“All things are possible.”
This message resonated for the 30 students brought to campus recently by the Big Brothers Big Sisters organization to participate in the daylong “Open Minds/Open Doors” event.
According to Garth D. Headley (MS ’07), director of programs, Center for Leadership, College of Business Administration, the campus visit marks the first of several scheduled “Open Minds/Open Doors” activities coordinated by Leadership Miami, a special executive-driven project of the Greater Miami Chamber of Commerce.
“This special group of 12- to-15 year-old students has yet to be placed with a big brother or sister,” said Headley, who coordinated the event. “We wanted to expose them to different types of career paths and to help them gain a better understanding of what Miami offers.”
Campus visit provides insights on career options in business, medicine and athletics.
The jam-packed day included a campus tour and presentations faculty and staff from several Florida International University (FIU) departments.

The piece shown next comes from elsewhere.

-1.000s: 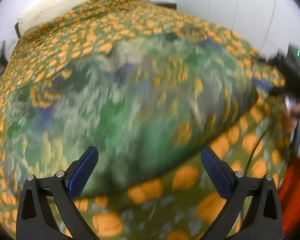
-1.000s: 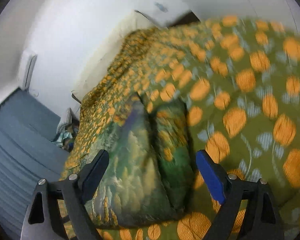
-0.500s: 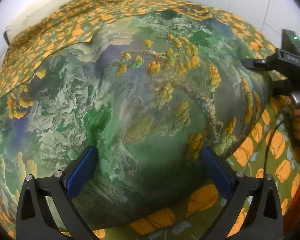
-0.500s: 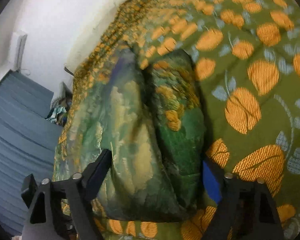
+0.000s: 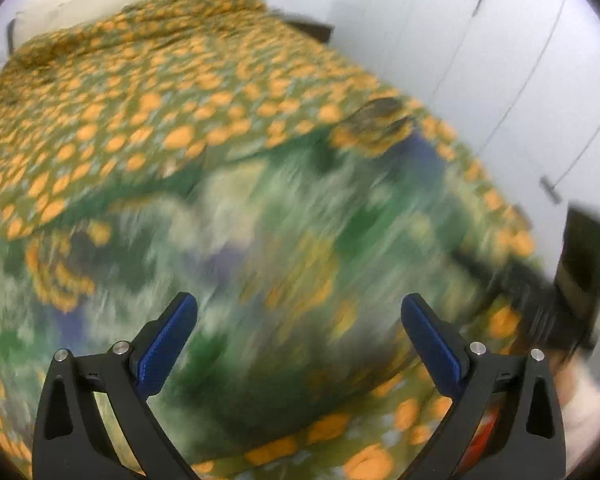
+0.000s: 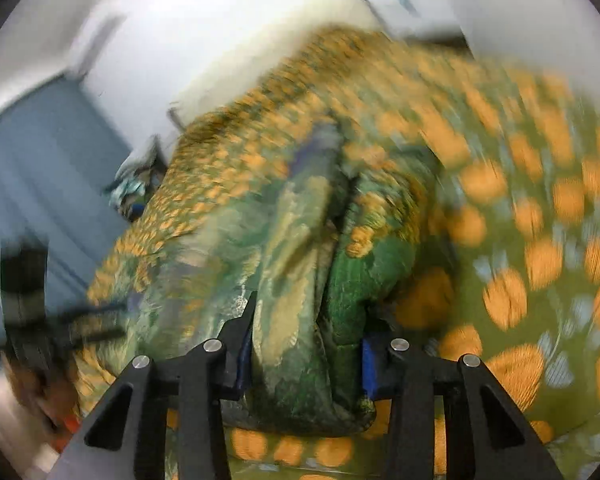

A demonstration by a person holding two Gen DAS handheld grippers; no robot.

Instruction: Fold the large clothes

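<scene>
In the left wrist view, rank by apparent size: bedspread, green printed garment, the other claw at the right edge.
1. Bedspread and green printed garment: similar; the garment lies nearer the camera, so unranked.
2. Right claw, smallest, blurred.

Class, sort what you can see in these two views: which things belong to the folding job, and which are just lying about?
Belongs to the job:
- green landscape-print garment
- right gripper, closing on its bunched edge
- left gripper, open

Lying about:
- orange-spotted green bedspread
- white wardrobe doors
- blue curtain
</scene>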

Representing the business school, Karyn Bury, marketing and executive coordinator, Eugenio Pino and Family Global Entrepreneurship Center, and Kunle Ekunkonye (PMBA ’09), web development manager, Department of Marketing, Communications and Recruiting, spoke about the experiences that led them toward their current careers.
In addition, Robert Dollinger, assistant dean, College of Medicine, guided the students through the steps involved in pursuing a career in medicine. He also conducted demonstrations using a few instruments of the trade.
A team from the university’s Athletics Department led a tour of the Panther Arena, where the students watched the FIU girls’ basketball team practice.
Passion fuels a successful career.
During his presentation, Ekunkonye showed the students a video of what is involved in photography shoots plus snippets of produced videos with special effects.
“They asked questions about the photography and videography tools I use and wondered ‘how do you know when you have a passion for doing something?’’’ he said.
The students also participated in an experiential exercise led by Gino Coca-Mir, founder, Project Challenge. Coca-Mir asked them to name an animal with which they identified, then explored what their choices revealed about who they are and what matters most to them.
“We helped them see that they have a world of opportunities when it comes to pursuing a college education and a career of their dreams—a career that allows them to truly do what they love and love what they do,” Headley said.